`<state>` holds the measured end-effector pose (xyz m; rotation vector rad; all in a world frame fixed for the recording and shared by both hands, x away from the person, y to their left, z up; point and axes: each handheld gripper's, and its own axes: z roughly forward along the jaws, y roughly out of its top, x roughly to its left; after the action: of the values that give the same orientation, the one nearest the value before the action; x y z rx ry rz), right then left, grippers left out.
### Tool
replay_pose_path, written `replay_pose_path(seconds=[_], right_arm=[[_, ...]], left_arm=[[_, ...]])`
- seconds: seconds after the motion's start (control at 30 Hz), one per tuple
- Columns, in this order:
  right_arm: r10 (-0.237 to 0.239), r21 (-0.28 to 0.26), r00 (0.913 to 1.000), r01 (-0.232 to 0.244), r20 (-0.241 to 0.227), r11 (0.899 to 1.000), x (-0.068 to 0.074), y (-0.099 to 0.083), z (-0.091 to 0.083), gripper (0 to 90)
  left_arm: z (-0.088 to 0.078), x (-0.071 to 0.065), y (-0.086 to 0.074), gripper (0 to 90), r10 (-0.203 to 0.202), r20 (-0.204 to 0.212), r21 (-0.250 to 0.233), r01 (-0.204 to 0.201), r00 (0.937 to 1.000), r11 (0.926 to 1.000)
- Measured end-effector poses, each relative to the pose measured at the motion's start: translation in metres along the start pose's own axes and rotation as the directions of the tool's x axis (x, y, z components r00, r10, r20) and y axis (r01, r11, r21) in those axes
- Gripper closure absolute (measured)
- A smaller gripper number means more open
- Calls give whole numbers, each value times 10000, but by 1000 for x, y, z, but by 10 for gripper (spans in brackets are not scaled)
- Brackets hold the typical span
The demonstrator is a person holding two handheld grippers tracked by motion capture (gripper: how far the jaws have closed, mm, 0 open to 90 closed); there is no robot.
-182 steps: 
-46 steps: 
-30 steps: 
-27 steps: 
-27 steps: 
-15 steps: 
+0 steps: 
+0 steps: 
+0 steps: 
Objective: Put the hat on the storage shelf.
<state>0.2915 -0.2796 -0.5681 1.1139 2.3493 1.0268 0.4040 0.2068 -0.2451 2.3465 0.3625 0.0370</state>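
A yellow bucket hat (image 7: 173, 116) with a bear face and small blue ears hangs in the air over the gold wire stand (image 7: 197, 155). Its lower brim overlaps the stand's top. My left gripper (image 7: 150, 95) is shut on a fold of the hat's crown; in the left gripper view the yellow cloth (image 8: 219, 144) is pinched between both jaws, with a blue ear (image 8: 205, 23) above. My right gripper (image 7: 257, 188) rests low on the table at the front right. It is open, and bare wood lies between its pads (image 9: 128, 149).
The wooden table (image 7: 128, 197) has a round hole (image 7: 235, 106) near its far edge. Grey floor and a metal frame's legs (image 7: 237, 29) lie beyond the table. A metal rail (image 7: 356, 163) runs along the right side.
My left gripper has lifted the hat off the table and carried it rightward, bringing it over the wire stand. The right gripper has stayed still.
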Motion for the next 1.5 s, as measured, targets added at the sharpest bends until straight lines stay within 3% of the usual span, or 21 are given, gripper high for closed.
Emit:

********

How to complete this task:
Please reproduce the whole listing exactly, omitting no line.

Result for this task:
`<state>` holds the measured end-effector pose (xyz m; rotation vector rad; all in a world frame fixed for the recording and shared by both hands, x away from the person, y to their left, z up; point and axes: each handheld gripper's, and its own axes: z roughly forward along the jaws, y roughly out of its top, x roughly to its left; after the action: of the values that give the same orientation, the one nearest the value before the action; x y z rx ry rz), right then left, grippers left out.
### Tool
replay_pose_path, written `replay_pose_path(seconds=[_], right_arm=[[_, ...]], left_arm=[[_, ...]])`
- seconds: seconds after the motion's start (control at 30 Hz), one per tuple
- Columns, in this order:
  right_arm: r10 (-0.237 to 0.239), r21 (-0.28 to 0.26), r00 (0.913 to 1.000), r01 (-0.232 to 0.244), r20 (-0.241 to 0.227), r11 (0.899 to 1.000), x (-0.068 to 0.074), y (-0.099 to 0.083), z (-0.091 to 0.083), gripper (0 to 90)
  left_arm: z (-0.088 to 0.078), x (-0.071 to 0.065), y (-0.086 to 0.074), gripper (0 to 90), r10 (-0.203 to 0.202), r20 (-0.204 to 0.212), r21 (-0.250 to 0.233), r01 (-0.204 to 0.201), r00 (0.937 to 1.000), r11 (0.926 to 1.000)
- Measured end-effector poses, each relative to the pose measured at the motion's start: translation in metres along the start pose's own axes and rotation as the directions of the tool's x axis (x, y, z components r00, r10, r20) and y axis (r01, r11, r21) in those axes
- Gripper closure absolute (measured)
- A smaller gripper number means more open
- Calls give whole numbers, each value times 10000, but by 1000 for x, y, z, but by 10 for gripper (spans in brackets are not scaled)
- Brackets hold the typical span
The demonstrator is a person holding two handheld grippers tracked by motion capture (gripper: how far the jaws have closed, mm, 0 open to 90 closed); there is no robot.
-182 steps: 
-46 steps: 
-30 steps: 
-27 steps: 
-27 steps: 
-15 steps: 
+0 steps: 
+0 steps: 
+0 steps: 
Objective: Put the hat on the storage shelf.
<state>0.2915 -0.2796 -0.5681 1.1139 2.3493 1.0268 0.4040 0.2068 -0.2451 2.3465 0.3625 0.0370</state>
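A yellow bucket hat (image 7: 173, 116) with a bear face and small blue ears hangs in the air over the gold wire stand (image 7: 197, 155). Its lower brim overlaps the stand's top. My left gripper (image 7: 150, 95) is shut on a fold of the hat's crown; in the left gripper view the yellow cloth (image 8: 219, 144) is pinched between both jaws, with a blue ear (image 8: 205, 23) above. My right gripper (image 7: 257, 188) rests low on the table at the front right. It is open, and bare wood lies between its pads (image 9: 128, 149).
The wooden table (image 7: 128, 197) has a round hole (image 7: 235, 106) near its far edge. Grey floor and a metal frame's legs (image 7: 237, 29) lie beyond the table. A metal rail (image 7: 356, 163) runs along the right side.
My left gripper has lifted the hat off the table and carried it rightward, bringing it over the wire stand. The right gripper has stayed still.
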Motion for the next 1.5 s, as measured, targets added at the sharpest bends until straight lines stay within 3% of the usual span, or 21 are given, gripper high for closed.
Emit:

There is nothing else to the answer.